**Problem description:** Select and copy out every line in the records containing "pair".

**Exercise inputs:**
---*---
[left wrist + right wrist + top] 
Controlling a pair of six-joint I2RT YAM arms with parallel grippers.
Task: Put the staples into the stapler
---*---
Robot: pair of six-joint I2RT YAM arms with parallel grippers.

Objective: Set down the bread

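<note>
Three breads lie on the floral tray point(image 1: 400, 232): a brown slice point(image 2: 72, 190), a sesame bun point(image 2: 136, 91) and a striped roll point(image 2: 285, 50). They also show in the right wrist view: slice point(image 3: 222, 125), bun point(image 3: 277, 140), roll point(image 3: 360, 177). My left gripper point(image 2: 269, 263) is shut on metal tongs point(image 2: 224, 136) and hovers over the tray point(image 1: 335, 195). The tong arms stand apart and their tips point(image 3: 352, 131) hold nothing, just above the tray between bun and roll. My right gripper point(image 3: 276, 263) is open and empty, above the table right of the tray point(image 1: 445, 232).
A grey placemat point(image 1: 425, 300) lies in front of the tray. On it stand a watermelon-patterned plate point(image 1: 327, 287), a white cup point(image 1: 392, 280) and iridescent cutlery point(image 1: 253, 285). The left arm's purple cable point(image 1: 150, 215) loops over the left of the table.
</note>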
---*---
**Response to this task:**
Controlling a pair of six-joint I2RT YAM arms with parallel grippers.
Robot: pair of six-joint I2RT YAM arms with parallel grippers.

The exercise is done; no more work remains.